One key financial ratio used to measure how well a company converts its profit to free cash flow (FCF) is the accrual ratio. In plain english, this ratio subtracts FCF from net profit, and divides that number by the company's average operating assets over that period. This ratio tells us how much of a company's profit is not backed by free cashflow.

Therefore, it's actually considered a good thing when a company has a negative accrual ratio, but a bad thing if its accrual ratio is positive. While having an accrual ratio above zero is of little concern, we do think it's worth noting when a company has a relatively high accrual ratio. That's because some academic studies have suggested that high accruals ratios tend to lead to lower profit or less profit growth.

Over the twelve months to June 2025, Under Armour recorded an accrual ratio of 0.24. We can therefore deduce that its free cash flow fell well short of covering its statutory profit. Even though it reported a profit of US$101.5m, a look at free cash flow indicates it actually burnt through US$322m in the last year. It's worth noting that Under Armour generated positive FCF of US$349m a year ago, so at least they've done it in the past. However, that's not all there is to consider. We can see that unusual items have impacted its statutory profit, and therefore the accrual ratio. One positive for Under Armour shareholders is that it's accrual ratio was significantly better last year, providing reason to believe that it may return to stronger cash conversion in the future. As a result, some shareholders may be looking for stronger cash conversion in the current year.

See our latest analysis for Under Armour

That might leave you wondering what analysts are forecasting in terms of future profitability. Luckily, you can click here to see an interactive graph depicting future profitability, based on their estimates.

How Do Unusual Items Influence Profit?

Under Armour's profit suffered from unusual items, which reduced profit by US$101m in the last twelve months. In the case where this was a non-cash charge it would have made it easier to have high cash conversion, so it's surprising that the accrual ratio tells a different story. It's never great to see unusual items costing the company profits, but on the upside, things might improve sooner rather than later. When we analysed the vast majority of listed companies worldwide, we found that significant unusual items are often not repeated. And that's hardly a surprise given these line items are considered unusual. In the twelve months to June 2025, Under Armour had a big unusual items expense. All else being equal, this would likely have the effect of making the statutory profit look worse than its underlying earnings power.

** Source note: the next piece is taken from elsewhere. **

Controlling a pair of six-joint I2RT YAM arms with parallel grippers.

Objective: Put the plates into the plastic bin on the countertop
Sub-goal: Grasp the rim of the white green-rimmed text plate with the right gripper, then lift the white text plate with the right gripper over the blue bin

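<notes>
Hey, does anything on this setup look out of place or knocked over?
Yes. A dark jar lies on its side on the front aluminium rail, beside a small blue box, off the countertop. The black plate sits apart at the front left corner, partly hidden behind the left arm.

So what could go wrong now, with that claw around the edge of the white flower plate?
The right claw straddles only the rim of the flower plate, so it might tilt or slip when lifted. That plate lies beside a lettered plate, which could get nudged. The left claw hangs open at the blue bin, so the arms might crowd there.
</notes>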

Our Take On Under Armour's Profit Performance

Under Armour saw unusual items weigh on its profit, which should have made it easier to show high cash conversion, which it did not do, according to its accrual ratio. Considering all the aforementioned, we'd venture that Under Armour's profit result is a pretty good guide to its true profitability, albeit a bit on the conservative side. So if you'd like to dive deeper into this stock, it's crucial to consider any risks it's facing. For example, we've discovered 1 warning sign that you should run your eye over to get a better picture of Under Armour.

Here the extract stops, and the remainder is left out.